Que si otra vez lo mismo.
Así, de entrada y sin preámbulos.
Dice que sabe posiblemente tan bien como quien mejor pueda
saberlo — Y rezonga para sí “pequeñas vanidades mías, quién pretende” mientras
suena un abrir y cerrar de cajones y se queja de “hay días en los que todo
parece estar vivo y con ganas de joder”, aunque no dice por qué — que sería un
esfuerzo inútil y, total, para qué cuando ya ni se sabe qué es lo que se quiere…
Y que si estoy fumando.
Le digo que no y contesta qué suerte y que seguro que tendré
a la mano cuatro o cinco mecheros que funcionen. Le digo que sí, aunque sólo tres; pero no que
se me han terminado los cigarrillos para que no me salte con “tú siempre
encima, como el aceite”.
Y que bueno y que no importa y que sólo es costumbre y que
en realidad ni le apetece.
Y silencios largos con la televisión de fondo.

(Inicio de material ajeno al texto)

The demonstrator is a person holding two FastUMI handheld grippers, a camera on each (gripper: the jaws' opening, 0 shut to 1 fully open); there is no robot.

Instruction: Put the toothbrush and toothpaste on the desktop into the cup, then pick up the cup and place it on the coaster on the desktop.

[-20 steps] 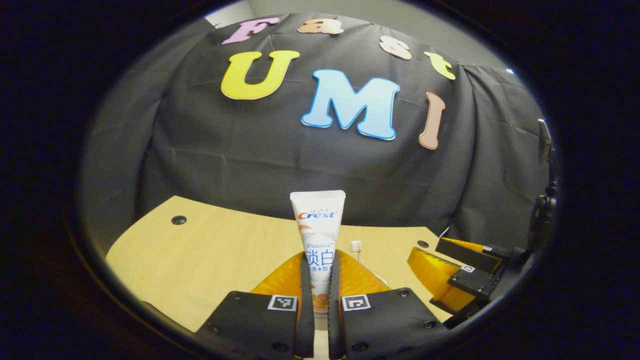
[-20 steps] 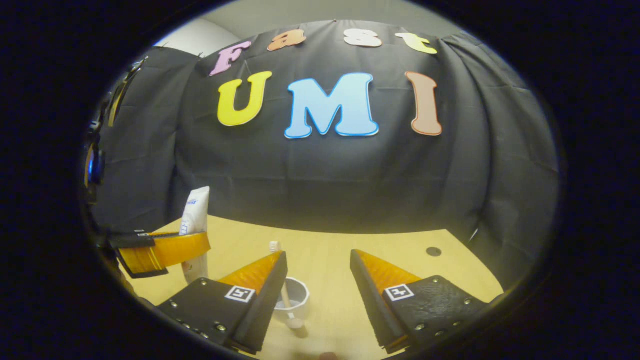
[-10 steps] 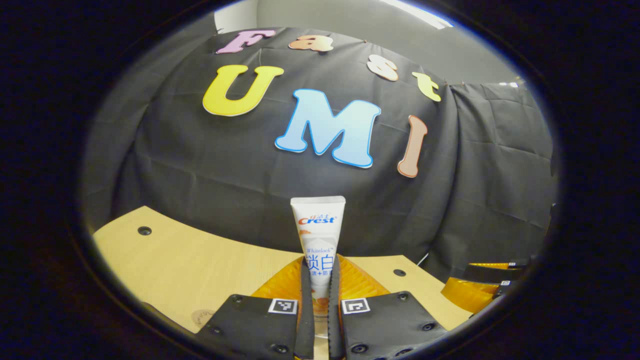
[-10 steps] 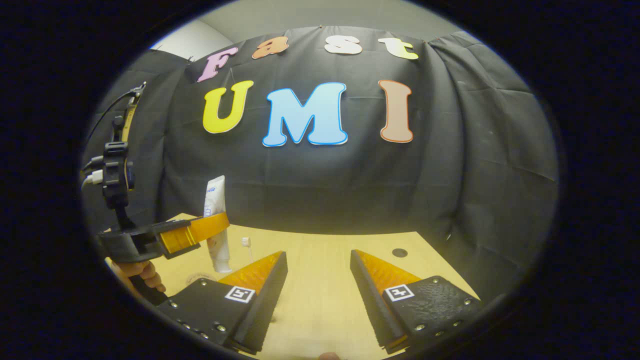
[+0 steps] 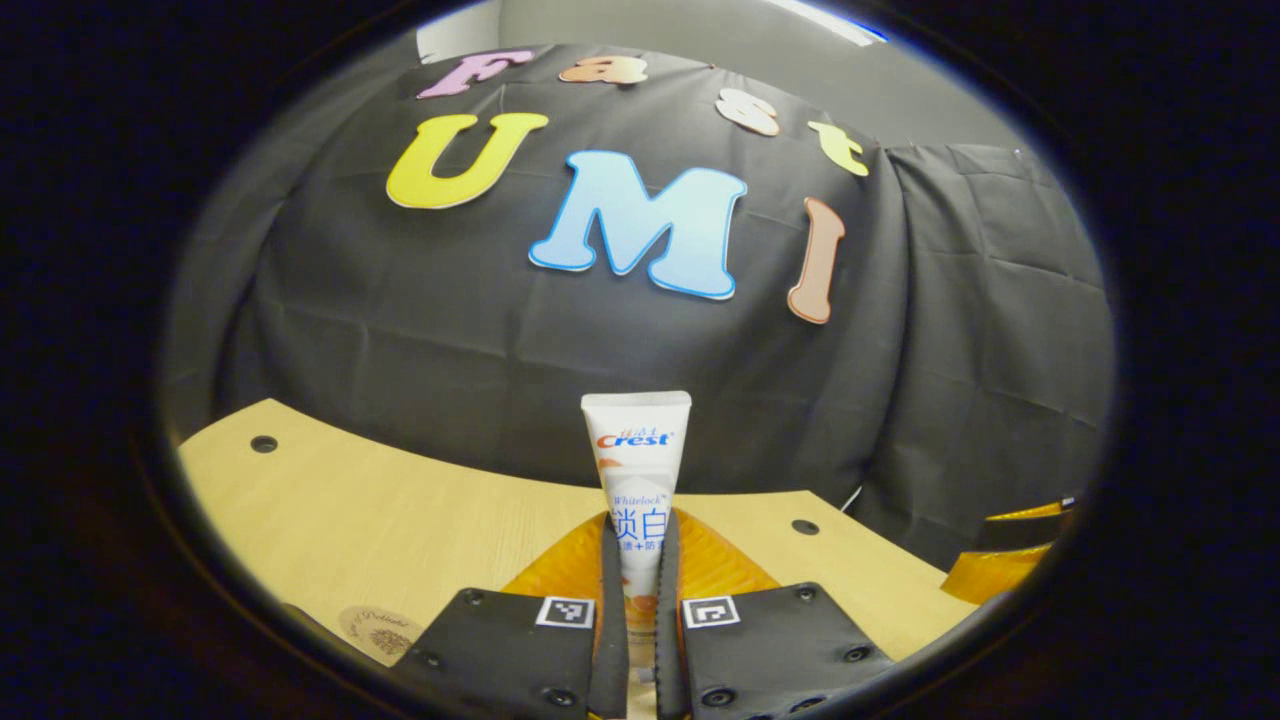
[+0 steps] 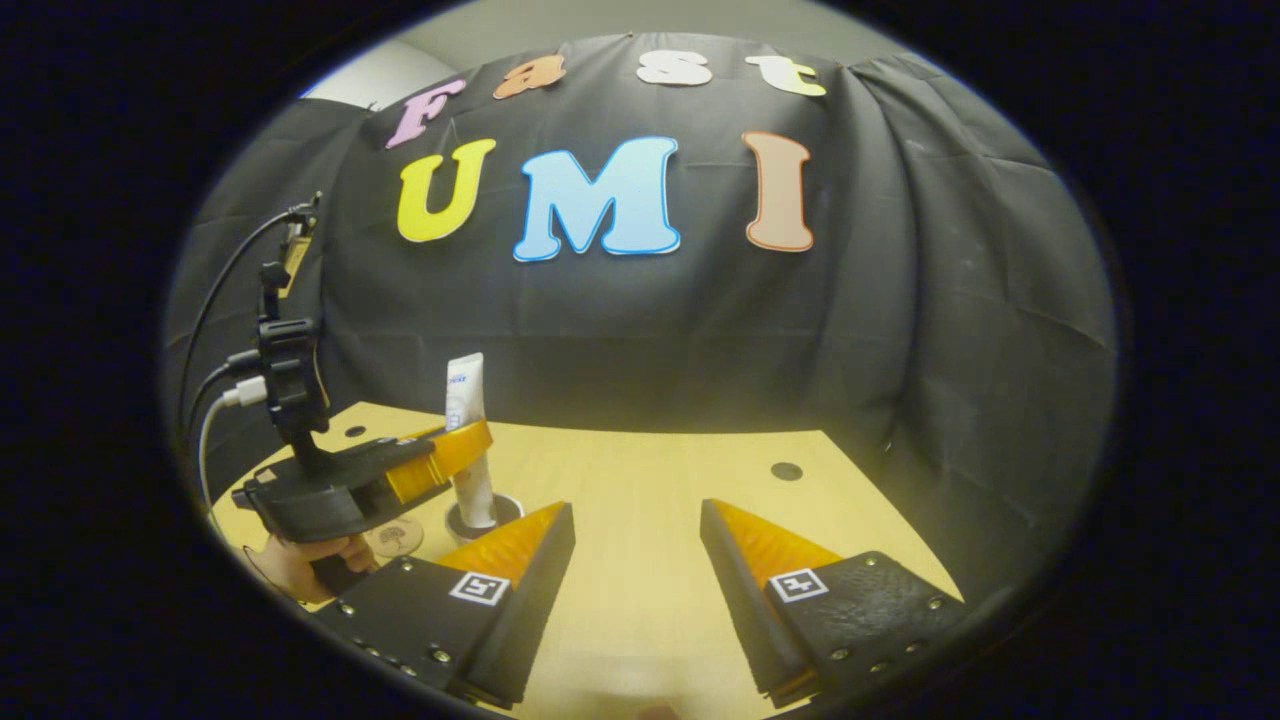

Juego a combinar trozos de ideas de qué supongo está
teniendo en la cabeza para imaginar de qué está hablando, pero rechazo todas
las combinaciones diciéndome no es lo que piensa sino lo que piensas.
Y la cosa se enreda, ahora para mí, sin entender por qué las
piezas se ensamblan de esa forma y no de cualquier otra.
Tecleo por entre sus palabras y sus silencios tratando de
centrarme en qué en realidad quiero decirte.
Que no olvides que mañana nos esperan temprano; tú que los
conoces más sabrás qué es para ellos “temprano”.
Pero había algo más que no…
Mira, otra vez rompe a hablar y dice “¿por qué a mí?” y,
seguido, “o a cualquiera que igual ni conozco”, dice. Y que lo que a veces
pensamos que nos pasa es nada más porque nos pilla en mitad del camino de otros.
Le contesto que sí y sigo pensando, haciendo memoria…
Pero no caigo.
No eches por favor el cerrojo. Ni en saco roto lo de subir
al altillo la maleta grande o terminará toda arañada. Yo no, pero tú con una
silla alcanzas.
Poco más de las ocho y noche cerrada.